短歌は、たぶん、日本語にとって消すことのできない母斑なのであり、そのことを、上田三四二は「底荷」と表現したが、わたしは、負の側面をみとめた上で「原罪」のような存在だというのである。日本人は、この言語上の母斑を消すことはできない。言語史上文化史上の「原罪」をのがれられない。短歌を作るということは、この事実に、多かれ少なかれ、身をもって直面するということなのである。(『短歌の世界』岩波書店1995年)

 

「母斑」は、先天的に皮膚上に存在する斑紋、胎生期の皮膚形成過程で生じたもので、生涯のさまざまな時期にあらわれるという。つまり短歌は、日本語の「母斑」として千数百年前から未来へ、日本語が存在するかぎり無くならないと言う。

「原罪」は、アダムとイブが禁断の木の実を食べてしまったという人類最初の罪、生まれながらの罪というキリスト教の概念。「原罪」のように消すことができず、背負いつづけねばならぬということ。

「底荷」は、船舶の吃水を深く安定させるために、船底に積み込む重荷をいう。バラスト、石や石炭・塊鉄など。歌人の上田三四二が、「短歌を日本語の底荷だと思っている」(『短歌一生』)と著したことを受けている。

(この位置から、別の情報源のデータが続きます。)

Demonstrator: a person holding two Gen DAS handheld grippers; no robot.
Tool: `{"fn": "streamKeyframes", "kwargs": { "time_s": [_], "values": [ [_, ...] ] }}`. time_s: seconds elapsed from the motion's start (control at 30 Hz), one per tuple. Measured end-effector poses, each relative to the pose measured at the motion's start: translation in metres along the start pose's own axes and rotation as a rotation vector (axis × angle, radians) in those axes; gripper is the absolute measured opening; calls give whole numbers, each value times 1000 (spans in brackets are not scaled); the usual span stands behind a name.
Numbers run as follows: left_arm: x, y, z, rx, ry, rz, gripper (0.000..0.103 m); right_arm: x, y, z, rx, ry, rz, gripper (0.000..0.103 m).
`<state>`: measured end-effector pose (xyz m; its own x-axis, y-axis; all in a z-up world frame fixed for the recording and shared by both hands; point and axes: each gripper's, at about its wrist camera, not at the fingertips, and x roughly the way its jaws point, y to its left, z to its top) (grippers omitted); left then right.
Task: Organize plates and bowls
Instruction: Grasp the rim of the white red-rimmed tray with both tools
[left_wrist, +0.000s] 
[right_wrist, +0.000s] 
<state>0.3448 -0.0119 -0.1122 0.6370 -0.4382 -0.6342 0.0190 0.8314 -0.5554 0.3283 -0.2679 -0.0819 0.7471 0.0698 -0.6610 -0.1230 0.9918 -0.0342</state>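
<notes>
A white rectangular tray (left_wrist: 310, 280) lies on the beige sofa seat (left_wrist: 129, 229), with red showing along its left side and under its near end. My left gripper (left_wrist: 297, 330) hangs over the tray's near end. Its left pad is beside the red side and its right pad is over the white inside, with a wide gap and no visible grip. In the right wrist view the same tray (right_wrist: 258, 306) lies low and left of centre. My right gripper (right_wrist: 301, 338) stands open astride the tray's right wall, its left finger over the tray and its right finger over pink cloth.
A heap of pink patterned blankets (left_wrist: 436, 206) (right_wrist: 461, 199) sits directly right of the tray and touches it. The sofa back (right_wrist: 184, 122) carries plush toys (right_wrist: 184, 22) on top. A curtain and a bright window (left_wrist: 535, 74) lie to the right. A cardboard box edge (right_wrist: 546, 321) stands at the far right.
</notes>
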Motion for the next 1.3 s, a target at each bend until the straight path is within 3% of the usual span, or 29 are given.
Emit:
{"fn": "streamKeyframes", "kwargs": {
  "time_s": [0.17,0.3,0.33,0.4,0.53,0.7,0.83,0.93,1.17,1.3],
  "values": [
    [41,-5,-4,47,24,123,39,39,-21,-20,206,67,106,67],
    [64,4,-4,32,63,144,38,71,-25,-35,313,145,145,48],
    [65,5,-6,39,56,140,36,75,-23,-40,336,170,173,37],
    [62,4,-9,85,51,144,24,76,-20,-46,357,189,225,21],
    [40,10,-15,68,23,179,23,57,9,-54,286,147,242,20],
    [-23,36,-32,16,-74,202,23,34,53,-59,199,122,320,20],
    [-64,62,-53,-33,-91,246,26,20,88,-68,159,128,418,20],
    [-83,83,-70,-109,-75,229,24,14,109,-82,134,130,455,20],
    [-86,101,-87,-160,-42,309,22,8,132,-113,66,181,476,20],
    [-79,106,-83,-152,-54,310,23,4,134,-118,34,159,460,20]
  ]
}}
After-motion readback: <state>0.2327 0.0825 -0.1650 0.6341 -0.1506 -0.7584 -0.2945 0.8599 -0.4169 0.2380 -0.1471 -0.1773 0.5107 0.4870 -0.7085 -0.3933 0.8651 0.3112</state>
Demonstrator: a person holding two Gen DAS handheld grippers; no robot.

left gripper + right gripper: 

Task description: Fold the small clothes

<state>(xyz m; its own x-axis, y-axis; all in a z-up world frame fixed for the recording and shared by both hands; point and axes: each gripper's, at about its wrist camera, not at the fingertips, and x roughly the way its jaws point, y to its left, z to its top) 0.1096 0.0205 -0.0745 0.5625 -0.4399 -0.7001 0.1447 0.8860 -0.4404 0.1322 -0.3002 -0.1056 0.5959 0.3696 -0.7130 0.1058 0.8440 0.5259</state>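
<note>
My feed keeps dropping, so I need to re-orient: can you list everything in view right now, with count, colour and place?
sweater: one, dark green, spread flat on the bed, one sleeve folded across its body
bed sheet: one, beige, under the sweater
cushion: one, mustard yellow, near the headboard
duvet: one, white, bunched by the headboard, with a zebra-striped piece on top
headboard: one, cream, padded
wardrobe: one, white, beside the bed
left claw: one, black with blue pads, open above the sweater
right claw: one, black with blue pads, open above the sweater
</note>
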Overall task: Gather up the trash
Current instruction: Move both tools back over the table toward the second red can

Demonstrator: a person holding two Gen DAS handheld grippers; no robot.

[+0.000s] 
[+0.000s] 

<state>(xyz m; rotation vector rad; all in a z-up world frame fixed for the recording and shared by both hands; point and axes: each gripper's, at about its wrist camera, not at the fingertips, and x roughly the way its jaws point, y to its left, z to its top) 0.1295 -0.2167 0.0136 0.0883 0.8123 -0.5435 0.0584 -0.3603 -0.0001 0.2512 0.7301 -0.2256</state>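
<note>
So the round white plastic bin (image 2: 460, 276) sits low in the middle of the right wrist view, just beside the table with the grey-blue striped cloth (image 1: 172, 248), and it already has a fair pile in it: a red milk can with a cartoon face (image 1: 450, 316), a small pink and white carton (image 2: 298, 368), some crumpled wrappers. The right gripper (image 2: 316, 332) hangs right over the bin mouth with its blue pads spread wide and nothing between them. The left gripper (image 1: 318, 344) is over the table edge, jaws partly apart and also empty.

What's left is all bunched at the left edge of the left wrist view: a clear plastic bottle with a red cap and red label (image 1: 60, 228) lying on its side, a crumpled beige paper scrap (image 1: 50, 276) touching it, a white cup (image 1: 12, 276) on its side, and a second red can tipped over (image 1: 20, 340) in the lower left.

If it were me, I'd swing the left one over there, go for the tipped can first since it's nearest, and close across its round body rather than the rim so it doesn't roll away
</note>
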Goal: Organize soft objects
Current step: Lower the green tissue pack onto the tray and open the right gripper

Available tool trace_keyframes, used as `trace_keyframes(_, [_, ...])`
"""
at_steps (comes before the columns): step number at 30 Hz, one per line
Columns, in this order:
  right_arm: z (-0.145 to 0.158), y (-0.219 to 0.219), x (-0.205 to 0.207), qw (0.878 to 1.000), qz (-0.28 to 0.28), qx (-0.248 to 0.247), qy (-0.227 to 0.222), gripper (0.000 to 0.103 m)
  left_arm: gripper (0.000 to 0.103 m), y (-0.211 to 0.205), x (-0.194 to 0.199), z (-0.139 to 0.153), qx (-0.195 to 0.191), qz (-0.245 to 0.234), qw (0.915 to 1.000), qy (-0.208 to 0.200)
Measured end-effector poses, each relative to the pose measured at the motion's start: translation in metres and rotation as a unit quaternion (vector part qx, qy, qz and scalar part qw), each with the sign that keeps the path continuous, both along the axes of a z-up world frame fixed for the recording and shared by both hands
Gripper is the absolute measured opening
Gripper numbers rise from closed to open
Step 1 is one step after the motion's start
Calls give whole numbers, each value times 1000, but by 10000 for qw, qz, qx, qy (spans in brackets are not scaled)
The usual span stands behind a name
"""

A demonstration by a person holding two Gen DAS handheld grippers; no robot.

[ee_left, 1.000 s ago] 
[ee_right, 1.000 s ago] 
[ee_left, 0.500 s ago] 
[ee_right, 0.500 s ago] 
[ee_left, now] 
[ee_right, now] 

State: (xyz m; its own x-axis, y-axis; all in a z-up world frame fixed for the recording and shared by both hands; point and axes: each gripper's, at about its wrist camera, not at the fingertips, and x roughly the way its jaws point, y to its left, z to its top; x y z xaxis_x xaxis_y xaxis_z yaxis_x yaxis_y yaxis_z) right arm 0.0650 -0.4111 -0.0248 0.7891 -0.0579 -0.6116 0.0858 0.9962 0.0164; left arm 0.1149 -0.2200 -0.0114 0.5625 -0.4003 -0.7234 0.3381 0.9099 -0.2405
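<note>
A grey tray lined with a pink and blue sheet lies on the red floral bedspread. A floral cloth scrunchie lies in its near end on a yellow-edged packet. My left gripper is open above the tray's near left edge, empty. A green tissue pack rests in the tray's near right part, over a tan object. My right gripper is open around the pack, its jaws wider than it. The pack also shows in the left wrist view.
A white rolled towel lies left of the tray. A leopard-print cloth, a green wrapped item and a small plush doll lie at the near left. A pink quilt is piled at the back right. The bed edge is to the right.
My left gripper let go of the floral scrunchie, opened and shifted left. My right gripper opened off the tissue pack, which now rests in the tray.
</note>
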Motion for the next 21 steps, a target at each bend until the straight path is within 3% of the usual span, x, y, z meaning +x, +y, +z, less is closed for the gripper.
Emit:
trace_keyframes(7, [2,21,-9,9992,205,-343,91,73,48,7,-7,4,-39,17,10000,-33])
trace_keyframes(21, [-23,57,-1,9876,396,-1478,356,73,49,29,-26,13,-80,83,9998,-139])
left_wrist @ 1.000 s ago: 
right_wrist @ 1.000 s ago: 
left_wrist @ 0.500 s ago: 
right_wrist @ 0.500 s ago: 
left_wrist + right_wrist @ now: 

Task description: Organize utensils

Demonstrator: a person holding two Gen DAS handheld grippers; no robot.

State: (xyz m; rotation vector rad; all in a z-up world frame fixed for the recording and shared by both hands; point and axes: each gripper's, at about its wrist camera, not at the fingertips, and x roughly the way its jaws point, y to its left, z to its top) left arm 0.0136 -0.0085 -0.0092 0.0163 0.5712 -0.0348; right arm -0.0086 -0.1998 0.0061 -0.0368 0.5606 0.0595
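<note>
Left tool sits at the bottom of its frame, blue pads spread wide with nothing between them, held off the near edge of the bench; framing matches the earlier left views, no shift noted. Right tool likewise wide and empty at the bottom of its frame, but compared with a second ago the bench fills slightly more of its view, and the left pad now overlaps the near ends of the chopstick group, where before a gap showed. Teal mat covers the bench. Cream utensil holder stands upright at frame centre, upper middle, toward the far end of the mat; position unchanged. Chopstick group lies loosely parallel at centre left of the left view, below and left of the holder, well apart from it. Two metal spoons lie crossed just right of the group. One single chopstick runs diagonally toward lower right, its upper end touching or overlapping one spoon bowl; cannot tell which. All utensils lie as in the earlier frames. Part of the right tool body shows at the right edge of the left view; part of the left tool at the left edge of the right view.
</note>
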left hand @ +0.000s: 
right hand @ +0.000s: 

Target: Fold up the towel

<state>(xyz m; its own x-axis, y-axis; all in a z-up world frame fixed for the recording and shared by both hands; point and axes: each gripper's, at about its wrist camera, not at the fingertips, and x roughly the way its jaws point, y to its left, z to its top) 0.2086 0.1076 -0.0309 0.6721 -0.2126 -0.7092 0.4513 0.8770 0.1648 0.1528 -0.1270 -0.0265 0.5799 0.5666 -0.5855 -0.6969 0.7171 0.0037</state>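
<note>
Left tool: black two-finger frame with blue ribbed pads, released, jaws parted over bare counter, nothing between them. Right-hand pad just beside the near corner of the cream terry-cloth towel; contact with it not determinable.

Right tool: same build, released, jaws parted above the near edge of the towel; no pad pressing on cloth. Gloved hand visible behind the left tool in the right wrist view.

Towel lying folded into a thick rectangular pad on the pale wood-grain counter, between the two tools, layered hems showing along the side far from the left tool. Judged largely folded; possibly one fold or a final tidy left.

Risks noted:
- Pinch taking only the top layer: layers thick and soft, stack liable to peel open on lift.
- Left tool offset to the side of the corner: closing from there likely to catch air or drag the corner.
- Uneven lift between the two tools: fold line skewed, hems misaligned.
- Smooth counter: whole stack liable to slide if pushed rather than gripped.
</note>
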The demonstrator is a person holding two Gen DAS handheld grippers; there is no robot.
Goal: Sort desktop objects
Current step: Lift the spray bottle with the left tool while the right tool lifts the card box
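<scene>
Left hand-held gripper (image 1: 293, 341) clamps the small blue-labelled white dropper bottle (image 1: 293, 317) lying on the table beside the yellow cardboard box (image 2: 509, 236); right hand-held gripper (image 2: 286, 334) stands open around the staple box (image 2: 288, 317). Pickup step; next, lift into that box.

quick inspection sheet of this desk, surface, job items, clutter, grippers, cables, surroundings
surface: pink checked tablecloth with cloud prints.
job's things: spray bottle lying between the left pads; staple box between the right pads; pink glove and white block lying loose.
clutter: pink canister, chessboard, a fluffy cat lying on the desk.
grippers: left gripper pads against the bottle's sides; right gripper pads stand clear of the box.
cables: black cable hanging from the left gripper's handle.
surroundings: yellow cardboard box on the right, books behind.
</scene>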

というように岡井は、日本語がつづくかぎり短歌は滅びることはないというのだ。短歌の歴史は滅亡論との闘いのようでもあるが、岡井は滅びずと結論している。そして岡井が「負の側面」と認めるのは、短歌が戦争に深くかかわったという事実を指す。戦後の「第二芸術」論議で糾弾された短歌的抒情の非論理的、大衆迎合的な脆弱性を認識した上で、なお短歌の存在を認めるということだ。

そして、この今日の一首も、そうした岡井の短歌観とともに了解されるのである。「天皇を泣きて走」るは、敗戦時の天皇への思いを述べたものだ。戦中派少年のパフォーマンスに他ならない。1928(昭和3)年生まれの岡井、敗戦時17歳である。当時のセブンティーンのごく普通の心情であったと思う。私の父も昭和3年元日の生まれ、典型的な皇国少年であった。それもかなり過激な。その父が、岡野弘彦の「辛くして我が生き得しは彼等より狡猾なりし故にあらじか」(『冬の家族』)とともにこの一首に深い共感を示したものだった。

敗戦を知ったその夜、やりばのない思いにあてもなく駆け出す。周囲は夏のあら草が繁茂して、その昼間の熱がまださめやらず、熱気を発する。その荒草原の熱気の顕在化こそが、敗戦の日の記憶の徴なのだ。

岡井隆の名を記憶にとどめた最初の一首がこの歌であった。